▼
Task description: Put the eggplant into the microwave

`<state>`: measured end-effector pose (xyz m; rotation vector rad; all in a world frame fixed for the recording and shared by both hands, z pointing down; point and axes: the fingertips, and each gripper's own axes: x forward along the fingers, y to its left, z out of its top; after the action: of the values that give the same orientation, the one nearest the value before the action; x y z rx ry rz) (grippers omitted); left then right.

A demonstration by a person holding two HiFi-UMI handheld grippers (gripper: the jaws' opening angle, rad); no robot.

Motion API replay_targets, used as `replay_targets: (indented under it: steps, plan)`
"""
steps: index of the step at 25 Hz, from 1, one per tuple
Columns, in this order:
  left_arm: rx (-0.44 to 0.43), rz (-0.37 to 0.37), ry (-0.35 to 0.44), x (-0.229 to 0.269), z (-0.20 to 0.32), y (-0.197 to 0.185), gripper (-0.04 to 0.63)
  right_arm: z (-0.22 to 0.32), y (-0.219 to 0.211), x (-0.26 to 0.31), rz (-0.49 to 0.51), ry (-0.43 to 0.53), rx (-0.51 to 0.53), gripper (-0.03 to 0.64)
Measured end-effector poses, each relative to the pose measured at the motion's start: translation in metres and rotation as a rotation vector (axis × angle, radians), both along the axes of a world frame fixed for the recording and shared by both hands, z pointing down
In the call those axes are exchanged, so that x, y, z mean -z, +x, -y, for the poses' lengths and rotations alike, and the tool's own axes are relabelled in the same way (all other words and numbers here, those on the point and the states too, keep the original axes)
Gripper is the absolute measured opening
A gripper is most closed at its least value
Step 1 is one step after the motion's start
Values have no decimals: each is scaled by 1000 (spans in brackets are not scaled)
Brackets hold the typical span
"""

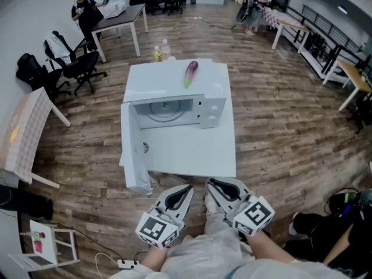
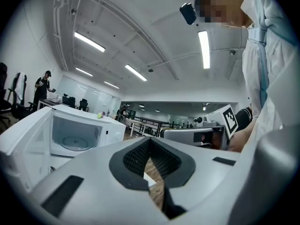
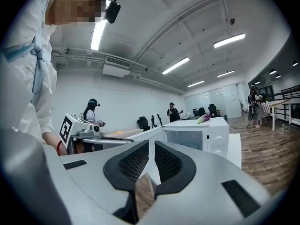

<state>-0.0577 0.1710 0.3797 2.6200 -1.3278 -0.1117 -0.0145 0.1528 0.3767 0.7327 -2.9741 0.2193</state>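
A purple eggplant (image 1: pixel 191 72) with a green stem lies on top of the white microwave (image 1: pixel 212 106), which stands on a white table (image 1: pixel 192 150). The microwave door (image 1: pixel 132 150) hangs open to the left and the cavity with its glass plate shows. Both grippers are held low at the table's near edge, apart from the microwave. My left gripper (image 1: pixel 185 189) (image 2: pixel 150 140) is shut and holds nothing. My right gripper (image 1: pixel 214 185) (image 3: pixel 152 143) shows a narrow slit between its pads, with nothing in it. The eggplant (image 2: pixel 100 115) (image 3: pixel 203 118) is small and far in both gripper views.
Two bottles (image 1: pixel 161 52) stand on the floor behind the table. Office chairs (image 1: pixel 75 68) and a tilted folding table (image 1: pixel 26 132) are to the left, desks (image 1: pixel 349 74) to the right. A power strip (image 1: pixel 125 264) lies by my feet. People stand far back.
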Motion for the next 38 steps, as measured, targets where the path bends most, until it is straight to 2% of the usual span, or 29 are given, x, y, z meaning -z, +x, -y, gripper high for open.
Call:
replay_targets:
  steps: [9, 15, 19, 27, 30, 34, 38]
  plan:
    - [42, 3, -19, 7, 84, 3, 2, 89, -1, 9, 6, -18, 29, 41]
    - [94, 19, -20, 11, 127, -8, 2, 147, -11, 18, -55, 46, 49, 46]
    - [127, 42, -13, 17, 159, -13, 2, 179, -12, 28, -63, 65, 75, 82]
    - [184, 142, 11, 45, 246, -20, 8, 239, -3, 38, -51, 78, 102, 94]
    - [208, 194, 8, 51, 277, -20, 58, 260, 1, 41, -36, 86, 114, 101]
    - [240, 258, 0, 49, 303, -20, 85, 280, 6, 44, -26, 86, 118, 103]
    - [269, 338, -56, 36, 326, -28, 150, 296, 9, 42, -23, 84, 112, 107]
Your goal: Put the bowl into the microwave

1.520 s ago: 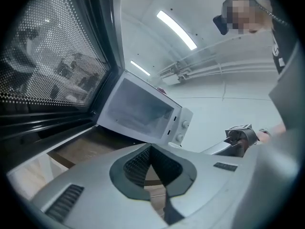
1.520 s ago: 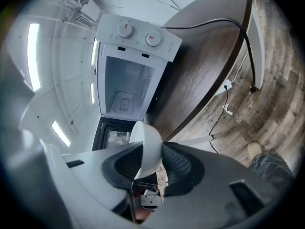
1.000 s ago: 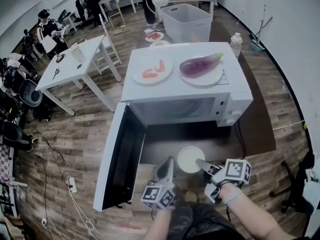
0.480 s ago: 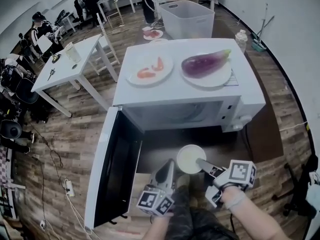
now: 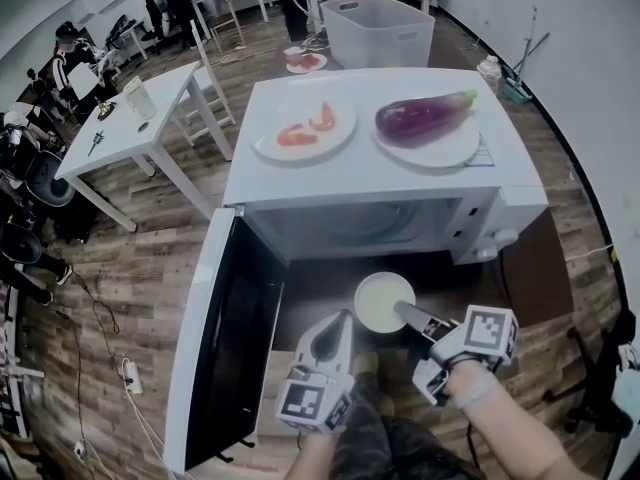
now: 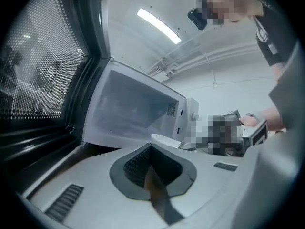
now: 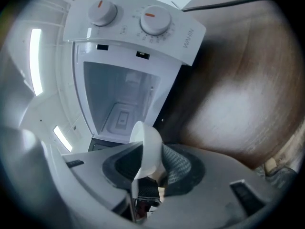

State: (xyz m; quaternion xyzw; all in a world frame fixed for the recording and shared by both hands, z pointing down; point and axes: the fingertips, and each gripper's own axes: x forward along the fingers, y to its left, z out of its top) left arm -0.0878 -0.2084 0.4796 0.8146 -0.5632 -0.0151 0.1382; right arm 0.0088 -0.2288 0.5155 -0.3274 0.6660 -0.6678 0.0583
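Observation:
A white bowl (image 5: 382,300) hangs just in front of the open cavity (image 5: 350,224) of the white microwave (image 5: 380,173). My right gripper (image 5: 402,310) is shut on the bowl's rim at its right side. In the right gripper view the bowl (image 7: 148,144) stands edge-on between the pads, with the cavity (image 7: 119,106) straight behind it. The microwave door (image 5: 215,338) is swung wide to the left. Left of the bowl and slightly lower, my left gripper (image 5: 338,324) is shut on nothing, its pads (image 6: 164,168) pressed together.
On top of the microwave are a plate with an eggplant (image 5: 425,120) and a plate with red food pieces (image 5: 305,133). Two knobs (image 7: 155,18) sit on the control panel. A white table (image 5: 130,128), a plastic bin (image 5: 380,28) and people lie beyond.
The bowl in my right gripper has edged closer to the microwave opening. My left gripper has stayed low beside it, still shut.

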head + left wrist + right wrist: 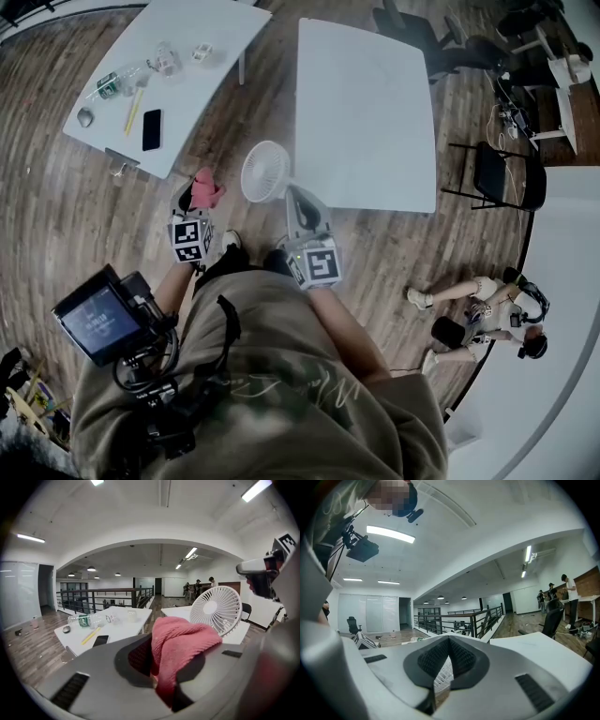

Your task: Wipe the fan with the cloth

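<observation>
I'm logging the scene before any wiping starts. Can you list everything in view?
fan: one, white, held over the floor between the tables' near corners
cloth: one, pink, just left of the fan
left table: one, white, upper left
right table: one, white, centre, bare
bottle: one, clear with a green label, lying on the left table
pencil: one, yellow, left table
phone: one, black, left table
mouse: one, grey, left table's edge
chair: one, black, right of the right table
seated person: one, on the floor at right
left gripper: grey, shut on the cloth
right gripper: grey, shut on the fan's rim
</observation>
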Tool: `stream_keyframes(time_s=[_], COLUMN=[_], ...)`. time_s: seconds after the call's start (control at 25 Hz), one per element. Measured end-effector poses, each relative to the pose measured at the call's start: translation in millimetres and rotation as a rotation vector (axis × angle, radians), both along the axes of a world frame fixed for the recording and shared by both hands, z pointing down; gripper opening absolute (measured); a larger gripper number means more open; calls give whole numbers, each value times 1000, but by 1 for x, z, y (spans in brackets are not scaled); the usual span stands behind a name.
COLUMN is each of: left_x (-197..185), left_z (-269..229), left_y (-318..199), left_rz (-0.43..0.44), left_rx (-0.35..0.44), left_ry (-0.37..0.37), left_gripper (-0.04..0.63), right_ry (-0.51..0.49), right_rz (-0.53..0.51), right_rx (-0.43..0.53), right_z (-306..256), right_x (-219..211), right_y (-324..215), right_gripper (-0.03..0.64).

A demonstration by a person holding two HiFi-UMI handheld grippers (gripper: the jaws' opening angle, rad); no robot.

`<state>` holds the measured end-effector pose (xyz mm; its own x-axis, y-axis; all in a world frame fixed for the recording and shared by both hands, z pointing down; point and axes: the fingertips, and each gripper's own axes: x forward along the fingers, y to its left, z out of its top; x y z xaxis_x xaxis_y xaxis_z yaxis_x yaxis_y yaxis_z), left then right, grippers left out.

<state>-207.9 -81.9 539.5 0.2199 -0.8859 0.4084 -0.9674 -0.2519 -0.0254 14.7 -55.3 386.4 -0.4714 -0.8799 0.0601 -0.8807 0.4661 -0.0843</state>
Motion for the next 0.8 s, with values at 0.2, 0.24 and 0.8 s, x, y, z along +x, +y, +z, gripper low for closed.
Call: stream_keyframes(time_s=[0.2, 0.24, 0.8], left_x=[15, 23, 116], left_z=[-37, -45, -97], left_y=[-7, -7, -2], left_rz=[53, 70, 245], left_rx=[86, 102, 142], left_ry=[-27, -22, 80], left_gripper=[60, 60, 60], right_ry=[-7, -9, -22], right_rz=[4, 5, 25], right_rx=[5, 3, 11], right_z=[-1, -1, -5], right_x=[-2, -1, 4], right_y=[1, 0, -1], right_gripper=[12, 12, 12])
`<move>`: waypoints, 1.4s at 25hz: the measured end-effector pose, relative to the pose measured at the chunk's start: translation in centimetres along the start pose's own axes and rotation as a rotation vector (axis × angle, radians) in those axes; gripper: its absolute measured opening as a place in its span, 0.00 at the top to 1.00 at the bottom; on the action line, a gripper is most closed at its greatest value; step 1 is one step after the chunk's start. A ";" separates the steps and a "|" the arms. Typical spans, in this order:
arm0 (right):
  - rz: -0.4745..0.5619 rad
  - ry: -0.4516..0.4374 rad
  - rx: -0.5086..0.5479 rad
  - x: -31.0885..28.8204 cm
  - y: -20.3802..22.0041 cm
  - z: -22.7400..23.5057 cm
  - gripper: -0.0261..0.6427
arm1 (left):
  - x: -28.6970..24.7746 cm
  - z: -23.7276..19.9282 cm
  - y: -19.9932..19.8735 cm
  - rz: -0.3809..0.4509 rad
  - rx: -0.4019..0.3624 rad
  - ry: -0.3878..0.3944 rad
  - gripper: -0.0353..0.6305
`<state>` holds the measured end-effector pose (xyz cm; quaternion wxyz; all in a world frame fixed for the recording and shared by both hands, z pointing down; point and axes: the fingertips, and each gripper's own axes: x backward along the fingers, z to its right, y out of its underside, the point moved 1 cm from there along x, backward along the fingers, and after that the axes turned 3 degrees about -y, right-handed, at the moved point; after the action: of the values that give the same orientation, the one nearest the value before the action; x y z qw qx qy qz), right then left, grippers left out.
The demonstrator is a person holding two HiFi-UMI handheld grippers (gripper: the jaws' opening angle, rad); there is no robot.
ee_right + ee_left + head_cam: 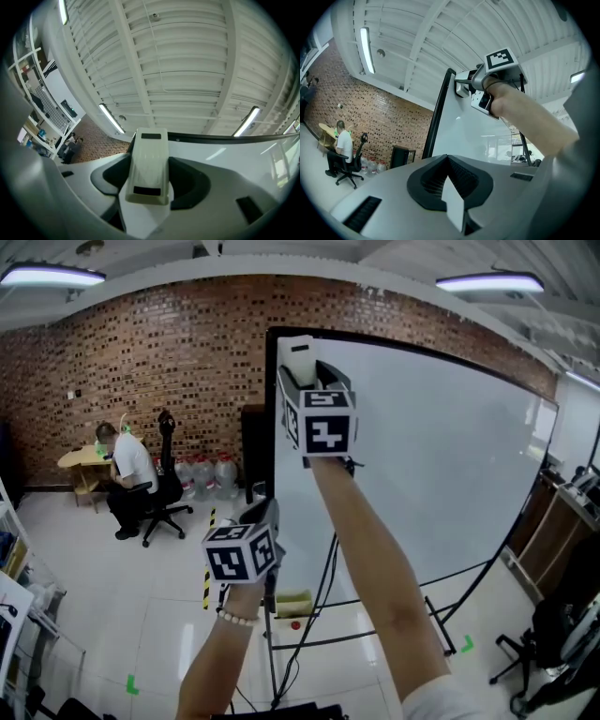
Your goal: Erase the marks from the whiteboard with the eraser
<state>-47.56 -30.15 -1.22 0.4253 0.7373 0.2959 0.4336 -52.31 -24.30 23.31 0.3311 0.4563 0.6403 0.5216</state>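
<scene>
A large whiteboard (431, 456) in a black frame stands on a wheeled stand; I see no marks on its surface. My right gripper (302, 367) is raised to the board's top left corner and is shut on a white eraser (298, 354). In the right gripper view the eraser (149, 164) lies lengthwise between the jaws, with the whiteboard (234, 154) just behind it. My left gripper (253, 519) hangs lower, by the board's left edge. Its jaws (449, 180) are shut with nothing in them. From there the right gripper (474, 89) shows against the whiteboard (464, 136).
A person (127, 470) sits on an office chair (167, 493) at a desk by the brick wall, far left. Water bottles (204, 474) stand by that wall. The stand's legs (441, 615) and cables spread across the floor. Shelving (14, 596) is at left, a counter (562, 521) at right.
</scene>
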 end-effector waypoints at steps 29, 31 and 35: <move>0.000 -0.029 -0.008 8.3 3.0 24.9 0.55 | -11.4 21.3 5.2 0.004 -0.008 -0.005 0.96; 0.001 -0.033 -0.007 8.8 3.2 26.7 0.55 | -12.5 22.9 5.7 0.002 -0.004 -0.006 0.96; 0.005 -0.042 0.001 9.8 3.8 29.9 0.55 | -14.2 25.7 6.7 0.001 0.004 -0.012 0.96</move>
<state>-16.24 -35.10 -1.95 0.4301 0.7471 0.2852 0.4190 -22.41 -27.86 22.98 0.3339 0.4604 0.6390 0.5179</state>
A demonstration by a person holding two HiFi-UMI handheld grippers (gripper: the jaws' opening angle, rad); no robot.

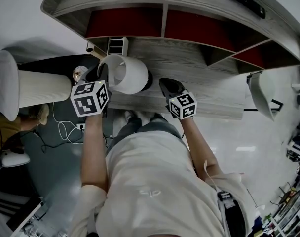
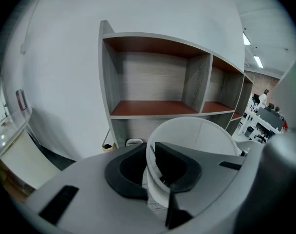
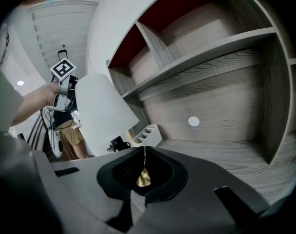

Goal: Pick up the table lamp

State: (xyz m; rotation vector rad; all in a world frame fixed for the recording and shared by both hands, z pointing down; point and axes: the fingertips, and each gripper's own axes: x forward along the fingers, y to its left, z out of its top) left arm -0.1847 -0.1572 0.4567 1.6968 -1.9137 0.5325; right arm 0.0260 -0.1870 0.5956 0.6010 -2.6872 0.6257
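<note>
Your left gripper (image 2: 152, 165) pinches the thin shade rim of the table lamp (image 1: 130, 74) at the desk's (image 1: 209, 98) left edge, with your right gripper (image 3: 140, 172) closed; the shade is likely light and crushable, so squeeze gently.

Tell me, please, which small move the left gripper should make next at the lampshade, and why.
Probably a slow, short lift of the left gripper: its jaws seem to pinch the wall of the lampshade, one inside and one outside, while the right gripper is shut and empty.

Left claw (image 2: 151, 168) tight on lampshade (image 2: 201, 135) rim
</note>
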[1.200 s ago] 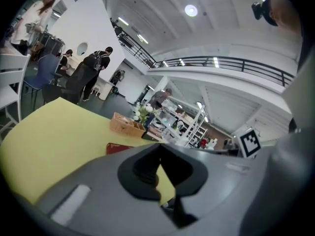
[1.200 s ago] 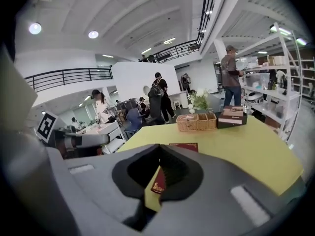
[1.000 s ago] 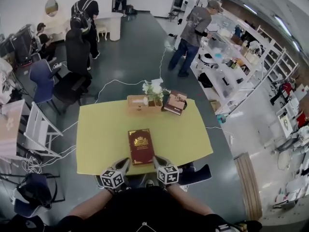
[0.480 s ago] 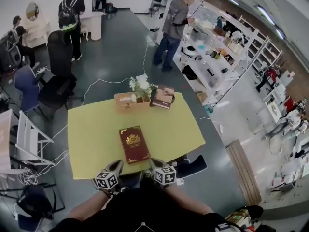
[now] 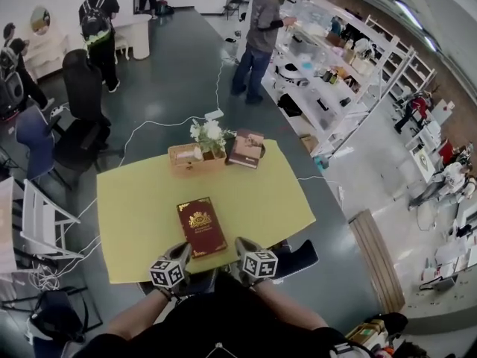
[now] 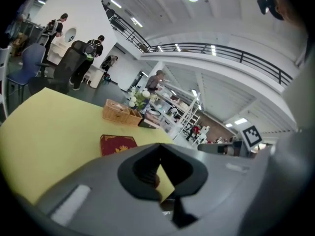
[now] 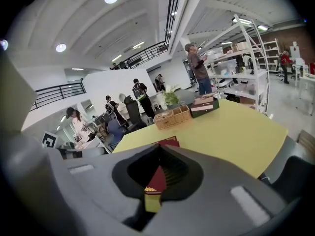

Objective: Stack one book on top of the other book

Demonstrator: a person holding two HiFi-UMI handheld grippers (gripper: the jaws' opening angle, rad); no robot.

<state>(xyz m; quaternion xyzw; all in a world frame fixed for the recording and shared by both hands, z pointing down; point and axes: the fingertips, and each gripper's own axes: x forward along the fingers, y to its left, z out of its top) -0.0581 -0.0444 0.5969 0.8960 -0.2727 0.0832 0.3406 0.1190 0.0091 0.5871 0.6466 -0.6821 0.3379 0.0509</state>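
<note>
A dark red book [image 5: 201, 227] with a gold crest lies flat on the yellow table [image 5: 268, 200], near its front edge. A second, brown book [image 5: 246, 148] lies at the far edge. My left gripper [image 5: 182, 250] sits just off the red book's near left corner. My right gripper [image 5: 240, 246] is off its near right corner. Both are shut and hold nothing; whether they touch the book I cannot tell. In the left gripper view the red book [image 6: 117, 144] lies beyond the closed left gripper [image 6: 158, 149]. In the right gripper view the red book [image 7: 167, 142] shows over the closed right gripper [image 7: 158, 150].
A wicker basket [image 5: 196, 157] with white flowers [image 5: 207, 132] stands at the table's far edge, left of the brown book. Chairs [image 5: 45, 215] stand to the left. Shelving [image 5: 350, 66] runs along the right. Several people stand in the background. Cables cross the floor behind the table.
Both grippers have dropped a little and edged forward at the near end of the red book. The head view has swung, so the table sits further left. Neither book has moved.
</note>
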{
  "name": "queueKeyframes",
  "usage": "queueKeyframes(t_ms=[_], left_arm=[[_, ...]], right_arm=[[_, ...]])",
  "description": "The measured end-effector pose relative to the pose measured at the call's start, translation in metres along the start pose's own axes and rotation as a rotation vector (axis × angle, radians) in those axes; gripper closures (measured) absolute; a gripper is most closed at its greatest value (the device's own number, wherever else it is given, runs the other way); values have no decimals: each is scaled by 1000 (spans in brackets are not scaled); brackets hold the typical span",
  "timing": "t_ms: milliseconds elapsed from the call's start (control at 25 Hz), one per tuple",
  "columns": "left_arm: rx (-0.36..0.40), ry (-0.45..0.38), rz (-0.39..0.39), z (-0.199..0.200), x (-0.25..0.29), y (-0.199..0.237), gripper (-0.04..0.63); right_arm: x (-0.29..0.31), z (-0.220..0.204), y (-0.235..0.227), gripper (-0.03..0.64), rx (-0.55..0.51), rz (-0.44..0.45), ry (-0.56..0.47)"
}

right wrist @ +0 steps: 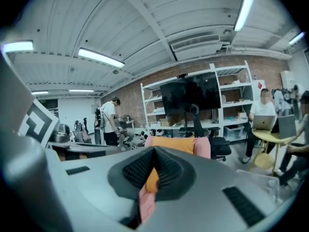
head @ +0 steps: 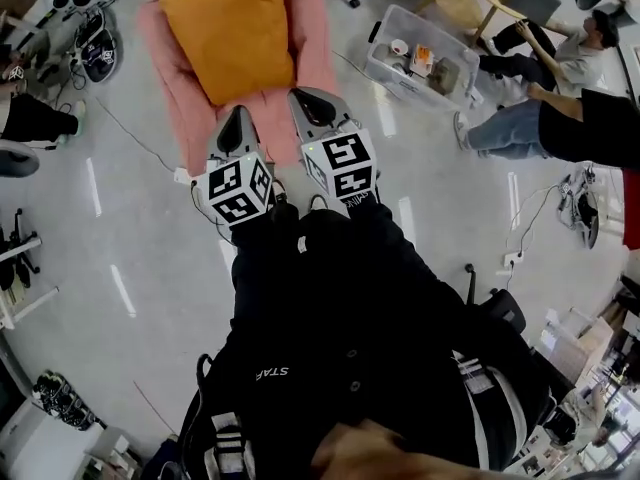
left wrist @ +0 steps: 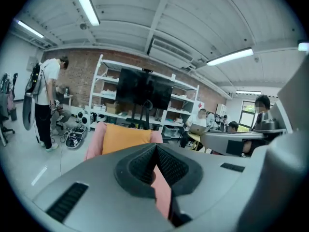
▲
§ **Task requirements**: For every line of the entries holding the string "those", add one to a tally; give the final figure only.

§ **Response for this exercise**: 3